=== REQUIREMENT ===
Using "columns" as the search string, find the matching lines below and copy them.
---- DATASET EXTRACT
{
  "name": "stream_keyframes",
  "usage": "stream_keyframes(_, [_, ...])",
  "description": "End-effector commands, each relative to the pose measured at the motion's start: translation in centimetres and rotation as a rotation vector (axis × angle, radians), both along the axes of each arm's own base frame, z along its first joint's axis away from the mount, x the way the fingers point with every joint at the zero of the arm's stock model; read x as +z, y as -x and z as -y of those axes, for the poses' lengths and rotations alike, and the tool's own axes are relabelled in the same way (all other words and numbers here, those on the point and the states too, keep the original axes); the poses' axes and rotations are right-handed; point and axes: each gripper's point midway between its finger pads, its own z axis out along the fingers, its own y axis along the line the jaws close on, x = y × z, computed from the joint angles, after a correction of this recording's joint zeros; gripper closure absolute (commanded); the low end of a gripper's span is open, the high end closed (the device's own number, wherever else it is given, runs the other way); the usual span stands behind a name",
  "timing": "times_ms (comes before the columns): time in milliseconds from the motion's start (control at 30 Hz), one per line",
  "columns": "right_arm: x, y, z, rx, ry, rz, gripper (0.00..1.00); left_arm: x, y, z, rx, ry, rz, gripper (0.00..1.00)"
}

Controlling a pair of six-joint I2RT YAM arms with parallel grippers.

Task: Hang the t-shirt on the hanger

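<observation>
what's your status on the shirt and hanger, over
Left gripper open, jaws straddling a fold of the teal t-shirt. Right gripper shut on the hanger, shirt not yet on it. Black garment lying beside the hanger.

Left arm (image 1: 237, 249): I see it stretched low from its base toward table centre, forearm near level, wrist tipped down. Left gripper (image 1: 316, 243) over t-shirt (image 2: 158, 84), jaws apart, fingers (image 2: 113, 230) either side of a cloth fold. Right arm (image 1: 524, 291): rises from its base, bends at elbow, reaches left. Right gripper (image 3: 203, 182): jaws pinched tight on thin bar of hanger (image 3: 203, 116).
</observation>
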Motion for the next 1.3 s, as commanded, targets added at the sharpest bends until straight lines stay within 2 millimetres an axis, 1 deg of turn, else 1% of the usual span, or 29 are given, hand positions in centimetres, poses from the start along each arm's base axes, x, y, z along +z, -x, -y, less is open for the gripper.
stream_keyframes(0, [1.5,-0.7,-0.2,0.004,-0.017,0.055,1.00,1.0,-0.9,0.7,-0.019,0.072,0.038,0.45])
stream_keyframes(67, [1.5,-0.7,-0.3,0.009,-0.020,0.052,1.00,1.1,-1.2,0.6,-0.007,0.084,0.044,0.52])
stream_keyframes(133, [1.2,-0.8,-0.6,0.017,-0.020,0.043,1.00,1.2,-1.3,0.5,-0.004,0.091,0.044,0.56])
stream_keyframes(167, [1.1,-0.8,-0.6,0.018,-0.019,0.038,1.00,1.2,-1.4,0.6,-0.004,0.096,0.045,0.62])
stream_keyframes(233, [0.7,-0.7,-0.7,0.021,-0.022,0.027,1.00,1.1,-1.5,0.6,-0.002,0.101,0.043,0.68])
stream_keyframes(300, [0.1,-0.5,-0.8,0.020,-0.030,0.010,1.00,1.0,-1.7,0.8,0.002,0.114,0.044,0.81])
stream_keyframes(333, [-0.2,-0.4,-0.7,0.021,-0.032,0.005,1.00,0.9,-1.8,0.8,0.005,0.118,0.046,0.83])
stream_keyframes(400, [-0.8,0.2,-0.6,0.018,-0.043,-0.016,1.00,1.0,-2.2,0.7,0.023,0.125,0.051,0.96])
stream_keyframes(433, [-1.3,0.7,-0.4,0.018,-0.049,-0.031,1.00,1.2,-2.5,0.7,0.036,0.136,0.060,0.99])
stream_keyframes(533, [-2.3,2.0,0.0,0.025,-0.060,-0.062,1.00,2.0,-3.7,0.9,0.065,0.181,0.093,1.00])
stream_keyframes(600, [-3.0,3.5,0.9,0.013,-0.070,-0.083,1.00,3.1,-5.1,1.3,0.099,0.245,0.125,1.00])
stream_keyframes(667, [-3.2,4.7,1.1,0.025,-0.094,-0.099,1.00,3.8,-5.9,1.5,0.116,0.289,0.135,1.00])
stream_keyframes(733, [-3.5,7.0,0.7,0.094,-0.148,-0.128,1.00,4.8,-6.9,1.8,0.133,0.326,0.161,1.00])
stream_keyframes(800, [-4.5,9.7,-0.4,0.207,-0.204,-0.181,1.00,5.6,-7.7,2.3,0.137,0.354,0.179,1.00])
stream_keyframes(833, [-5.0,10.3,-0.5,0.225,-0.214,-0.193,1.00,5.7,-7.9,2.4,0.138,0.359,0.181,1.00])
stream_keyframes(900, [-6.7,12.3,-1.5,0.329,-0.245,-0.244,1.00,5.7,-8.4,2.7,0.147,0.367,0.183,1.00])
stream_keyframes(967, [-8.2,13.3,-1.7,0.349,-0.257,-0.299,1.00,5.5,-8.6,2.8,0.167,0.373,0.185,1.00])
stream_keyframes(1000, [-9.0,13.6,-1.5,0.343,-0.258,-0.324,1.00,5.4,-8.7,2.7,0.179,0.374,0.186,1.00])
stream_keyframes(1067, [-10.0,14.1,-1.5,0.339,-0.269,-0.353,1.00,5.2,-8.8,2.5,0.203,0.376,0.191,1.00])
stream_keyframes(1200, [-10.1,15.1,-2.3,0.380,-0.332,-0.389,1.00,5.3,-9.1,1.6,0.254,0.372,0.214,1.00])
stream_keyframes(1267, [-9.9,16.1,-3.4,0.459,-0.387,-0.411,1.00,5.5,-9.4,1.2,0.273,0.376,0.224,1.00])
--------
=== REPLY ===
  "timing": "times_ms (comes before the columns): time in milliseconds from the motion's start (control at 30 Hz), one per line",
  "columns": "right_arm: x, y, z, rx, ry, rz, gripper (0.00..1.00); left_arm: x, y, z, rx, ry, rz, gripper (0.00..1.00)"

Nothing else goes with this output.